Бобик поднял голову, посмотрел почему-то багровыми глазами и снова уронил, но глаза не закрыл, продолжая наблюдать за мной внимательно.
— Что? — спросил я нервно. — Это был не сон?.. Ладно, никто не видит…
Мы всегда страшимся попасть в смешное положение, потому я слез, встал у ложа и прислушался, нет ли кого за дверью, что станет свидетелем, как стою, будто дурак какой, чего-то ожидаю.
Представить помещения в Храме нетрудно, затем я вызвал в памяти лица приора, камерария, госпиталия, бейлифов, помощников приора, не забыл и отца Леклерка, который вроде бы без должности, но силу в нем чувствую.
Жар начал охватывать меня раньше, чем я добрался до монахов, соленый пот начал пощипывать глаза, и вдруг ощутился приятный холод, и сразу же ушей коснулись голоса.
Я протер глаза, вокруг меня в два ряда священники, за ними видны монахи, прозвучал ликующий голос брата Гвальберта:
— Я ж говорил!.. Он паладин, в нем сила!
Я тряхнул головой, ошалело огляделся.

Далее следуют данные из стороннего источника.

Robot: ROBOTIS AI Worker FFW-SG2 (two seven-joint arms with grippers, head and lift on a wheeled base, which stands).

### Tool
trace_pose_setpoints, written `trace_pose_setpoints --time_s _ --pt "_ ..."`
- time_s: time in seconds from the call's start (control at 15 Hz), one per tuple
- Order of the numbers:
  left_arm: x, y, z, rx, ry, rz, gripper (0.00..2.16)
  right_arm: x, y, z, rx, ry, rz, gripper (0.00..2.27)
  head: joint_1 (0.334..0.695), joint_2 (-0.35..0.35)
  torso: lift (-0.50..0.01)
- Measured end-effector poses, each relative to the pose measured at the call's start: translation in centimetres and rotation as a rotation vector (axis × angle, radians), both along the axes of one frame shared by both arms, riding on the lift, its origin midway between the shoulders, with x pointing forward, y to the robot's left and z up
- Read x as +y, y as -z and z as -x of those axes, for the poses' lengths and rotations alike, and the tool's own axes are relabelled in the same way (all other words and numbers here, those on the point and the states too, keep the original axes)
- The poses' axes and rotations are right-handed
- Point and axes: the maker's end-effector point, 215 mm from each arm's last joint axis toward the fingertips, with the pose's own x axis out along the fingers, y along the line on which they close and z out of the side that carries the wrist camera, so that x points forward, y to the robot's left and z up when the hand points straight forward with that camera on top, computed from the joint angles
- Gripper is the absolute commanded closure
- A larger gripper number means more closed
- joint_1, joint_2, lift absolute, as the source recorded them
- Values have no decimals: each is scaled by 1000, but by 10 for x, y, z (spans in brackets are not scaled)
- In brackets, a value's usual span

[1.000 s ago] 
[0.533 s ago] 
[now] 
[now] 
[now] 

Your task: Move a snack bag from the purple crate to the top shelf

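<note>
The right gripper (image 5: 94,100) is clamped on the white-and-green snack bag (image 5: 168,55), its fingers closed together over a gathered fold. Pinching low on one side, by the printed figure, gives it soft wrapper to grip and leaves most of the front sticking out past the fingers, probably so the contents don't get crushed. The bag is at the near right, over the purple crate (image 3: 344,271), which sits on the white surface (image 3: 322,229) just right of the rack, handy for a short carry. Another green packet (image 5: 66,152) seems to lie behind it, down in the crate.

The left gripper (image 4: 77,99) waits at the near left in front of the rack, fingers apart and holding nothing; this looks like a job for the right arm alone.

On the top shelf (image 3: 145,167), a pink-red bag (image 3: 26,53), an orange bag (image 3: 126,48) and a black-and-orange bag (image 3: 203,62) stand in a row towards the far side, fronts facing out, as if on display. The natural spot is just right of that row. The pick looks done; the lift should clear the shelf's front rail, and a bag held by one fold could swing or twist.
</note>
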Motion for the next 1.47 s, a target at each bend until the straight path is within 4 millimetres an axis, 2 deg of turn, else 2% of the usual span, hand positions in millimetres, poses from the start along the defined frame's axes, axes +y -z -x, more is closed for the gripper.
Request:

Ко мне подошел отец Хайгелорх, взял под локоть, я удивился железной хватке престарелого старца.
— Пойдем, — сказал он. — Времени в обрез!
Я послушался, перед нами расступились, но тут же ряды священников и монахов сомкнулись, как морские волны за кораблями.
У кабинета аббата уже ждут, судя по их встревоженным лицам, двое монахов. Распахнули перед нами двери и придержали, склонив головы и не смея поднять глаза.
Я вошел первым, за мной почему-то никто не последовал, а когда закрылась дверь, я оказался перед столом аббата Бенедария. Сам он в бессилии отдыхает в кресле, но при моем появлении с трудом поднял голову и вперил в меня нещадный взор.
— Брат паладин, — произнес он слабым голосом, в котором я, однако, ощутил страшную силу, — пришел твой час…
— Господи, — пробормотал я, — так рано?
— Туда в самом деле еще рано, — произнес он неумолимо, — хотя кто знает, что решит Господь…
Я сказал с облегчением:
— А зачем я призван? Конечно, я как бы польщен…
— Это высокая честь, — проговорил он слабым голосом, — ты прав, брат паладин. Это очень высокая честь.
Я пробормотал:
— Но так срочно… Это пугает.
— Срочно, — ответил он, — потому что срочно. У нас возникли серьезные сложности. Думаю, мы бы справились, но для этого нужно собрать все наши силы, а это значит остановить очень важные исследования…
— Понятно, — сказал я, — я один, меня не жалко. Что от меня требуется?